▸ PROMPT
Somewhere below is a line with "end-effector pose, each" and, later, a line with "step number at"; repeat those two lines and all the lines between them, exactly as they are.

▸ DATASET SECTION
++++++++
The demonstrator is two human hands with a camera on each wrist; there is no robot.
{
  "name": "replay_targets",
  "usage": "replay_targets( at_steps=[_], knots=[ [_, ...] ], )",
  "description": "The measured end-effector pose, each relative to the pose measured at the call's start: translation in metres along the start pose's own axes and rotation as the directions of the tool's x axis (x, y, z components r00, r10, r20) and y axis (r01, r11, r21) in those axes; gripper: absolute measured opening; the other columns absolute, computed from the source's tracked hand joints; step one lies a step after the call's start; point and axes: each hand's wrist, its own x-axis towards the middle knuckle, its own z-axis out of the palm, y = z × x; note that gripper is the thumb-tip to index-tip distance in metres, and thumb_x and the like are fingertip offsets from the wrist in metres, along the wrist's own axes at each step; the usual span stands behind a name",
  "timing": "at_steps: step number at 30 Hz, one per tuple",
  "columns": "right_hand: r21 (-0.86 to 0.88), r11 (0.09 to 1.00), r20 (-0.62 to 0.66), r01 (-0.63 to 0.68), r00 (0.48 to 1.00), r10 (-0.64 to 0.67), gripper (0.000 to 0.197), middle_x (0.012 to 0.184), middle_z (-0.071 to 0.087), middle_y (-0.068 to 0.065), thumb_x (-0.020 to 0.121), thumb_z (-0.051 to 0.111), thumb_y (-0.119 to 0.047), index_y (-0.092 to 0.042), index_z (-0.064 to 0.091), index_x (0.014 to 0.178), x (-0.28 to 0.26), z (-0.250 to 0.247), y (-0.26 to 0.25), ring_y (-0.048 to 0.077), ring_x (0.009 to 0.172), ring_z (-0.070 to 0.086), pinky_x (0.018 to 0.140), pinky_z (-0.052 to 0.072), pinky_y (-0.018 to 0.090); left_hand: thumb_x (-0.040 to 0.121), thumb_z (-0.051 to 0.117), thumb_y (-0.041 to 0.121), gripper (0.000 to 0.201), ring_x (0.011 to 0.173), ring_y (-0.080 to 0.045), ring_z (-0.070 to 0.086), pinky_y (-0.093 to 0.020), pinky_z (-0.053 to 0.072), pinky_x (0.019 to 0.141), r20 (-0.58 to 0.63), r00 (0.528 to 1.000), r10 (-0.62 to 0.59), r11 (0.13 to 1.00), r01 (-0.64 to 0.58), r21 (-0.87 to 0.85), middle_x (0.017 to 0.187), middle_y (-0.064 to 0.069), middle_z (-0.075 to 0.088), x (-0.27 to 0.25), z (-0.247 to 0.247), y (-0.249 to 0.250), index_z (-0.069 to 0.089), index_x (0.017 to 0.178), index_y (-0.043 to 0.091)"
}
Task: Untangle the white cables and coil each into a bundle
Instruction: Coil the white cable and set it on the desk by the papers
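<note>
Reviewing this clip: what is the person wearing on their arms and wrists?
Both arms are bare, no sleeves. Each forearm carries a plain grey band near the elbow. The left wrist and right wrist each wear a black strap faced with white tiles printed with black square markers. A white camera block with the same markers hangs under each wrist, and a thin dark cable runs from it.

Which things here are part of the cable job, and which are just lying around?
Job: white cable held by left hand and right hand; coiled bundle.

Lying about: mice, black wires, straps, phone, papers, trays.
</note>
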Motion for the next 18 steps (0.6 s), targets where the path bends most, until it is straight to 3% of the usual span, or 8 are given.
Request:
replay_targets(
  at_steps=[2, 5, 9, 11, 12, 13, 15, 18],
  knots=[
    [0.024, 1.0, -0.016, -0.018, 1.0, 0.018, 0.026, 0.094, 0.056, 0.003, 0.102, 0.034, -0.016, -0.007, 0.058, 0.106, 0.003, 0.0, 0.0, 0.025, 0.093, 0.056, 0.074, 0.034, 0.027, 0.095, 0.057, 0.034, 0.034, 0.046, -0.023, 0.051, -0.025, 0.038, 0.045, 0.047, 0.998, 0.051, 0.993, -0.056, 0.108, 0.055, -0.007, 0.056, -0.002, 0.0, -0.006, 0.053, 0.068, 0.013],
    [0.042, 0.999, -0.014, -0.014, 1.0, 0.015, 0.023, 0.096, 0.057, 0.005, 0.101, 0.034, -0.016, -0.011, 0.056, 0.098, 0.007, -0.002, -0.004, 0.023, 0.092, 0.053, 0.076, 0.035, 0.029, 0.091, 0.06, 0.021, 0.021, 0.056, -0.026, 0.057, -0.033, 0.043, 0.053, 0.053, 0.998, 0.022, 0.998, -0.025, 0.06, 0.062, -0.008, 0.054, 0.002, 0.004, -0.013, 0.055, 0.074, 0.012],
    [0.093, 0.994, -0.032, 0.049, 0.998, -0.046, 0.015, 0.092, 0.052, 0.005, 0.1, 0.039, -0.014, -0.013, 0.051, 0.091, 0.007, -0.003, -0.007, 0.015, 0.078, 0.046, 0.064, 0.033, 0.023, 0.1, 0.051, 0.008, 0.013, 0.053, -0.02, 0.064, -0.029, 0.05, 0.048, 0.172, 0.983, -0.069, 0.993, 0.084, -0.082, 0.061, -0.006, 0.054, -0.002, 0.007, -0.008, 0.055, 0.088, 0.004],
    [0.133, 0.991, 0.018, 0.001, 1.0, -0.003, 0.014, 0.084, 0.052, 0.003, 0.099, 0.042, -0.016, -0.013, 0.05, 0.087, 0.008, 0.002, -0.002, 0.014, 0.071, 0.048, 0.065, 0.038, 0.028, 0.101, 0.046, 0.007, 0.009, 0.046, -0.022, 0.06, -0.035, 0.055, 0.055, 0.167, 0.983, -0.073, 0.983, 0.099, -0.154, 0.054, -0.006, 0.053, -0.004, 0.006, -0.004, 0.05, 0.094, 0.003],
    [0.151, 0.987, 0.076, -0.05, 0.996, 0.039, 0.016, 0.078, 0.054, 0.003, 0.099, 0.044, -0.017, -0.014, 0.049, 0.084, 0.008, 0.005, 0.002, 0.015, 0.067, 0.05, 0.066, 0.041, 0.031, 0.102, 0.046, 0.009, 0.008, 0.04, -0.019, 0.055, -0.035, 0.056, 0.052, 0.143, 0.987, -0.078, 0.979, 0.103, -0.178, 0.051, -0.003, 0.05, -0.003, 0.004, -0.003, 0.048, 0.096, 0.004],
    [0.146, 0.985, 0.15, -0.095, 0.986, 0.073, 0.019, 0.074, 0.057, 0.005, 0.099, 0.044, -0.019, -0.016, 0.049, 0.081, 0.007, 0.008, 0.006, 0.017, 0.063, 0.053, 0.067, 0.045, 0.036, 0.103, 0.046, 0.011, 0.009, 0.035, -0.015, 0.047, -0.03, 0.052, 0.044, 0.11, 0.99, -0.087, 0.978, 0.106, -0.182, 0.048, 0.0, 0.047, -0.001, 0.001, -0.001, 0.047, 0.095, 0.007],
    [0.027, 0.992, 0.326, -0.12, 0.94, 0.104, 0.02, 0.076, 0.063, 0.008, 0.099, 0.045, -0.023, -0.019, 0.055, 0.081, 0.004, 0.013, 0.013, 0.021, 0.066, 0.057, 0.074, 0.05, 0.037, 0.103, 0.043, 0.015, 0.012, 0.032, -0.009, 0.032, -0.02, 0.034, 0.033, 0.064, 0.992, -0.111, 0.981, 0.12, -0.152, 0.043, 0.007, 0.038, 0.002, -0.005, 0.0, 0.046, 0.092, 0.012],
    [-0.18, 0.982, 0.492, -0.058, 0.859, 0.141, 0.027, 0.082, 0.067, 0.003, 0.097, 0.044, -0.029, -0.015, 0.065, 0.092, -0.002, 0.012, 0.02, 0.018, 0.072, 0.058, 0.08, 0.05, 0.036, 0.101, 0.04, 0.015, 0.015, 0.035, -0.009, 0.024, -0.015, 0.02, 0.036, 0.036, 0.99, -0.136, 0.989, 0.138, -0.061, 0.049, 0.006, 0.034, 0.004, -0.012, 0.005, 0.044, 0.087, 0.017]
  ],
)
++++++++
▸ FINISHED TASK
  "description": "The measured end-effector pose, each relative to the pose measured at the call's start: translation in metres along the start pose's own axes and rotation as the directions of the tool's x axis (x, y, z components r00, r10, r20) and y axis (r01, r11, r21) in those axes; gripper: absolute measured opening; the other columns absolute, computed from the source's tracked hand joints; step one lies a step after the call's start; point and axes: each hand's wrist, its own x-axis towards the middle knuckle, its own z-axis out of the palm, y = z × x; note that gripper is the thumb-tip to index-tip distance in metres, and thumb_x and the like are fingertip offsets from the wrist in metres, along the wrist's own axes at each step; the usual span stands behind a name",
  "timing": "at_steps: step number at 30 Hz, one per tuple",

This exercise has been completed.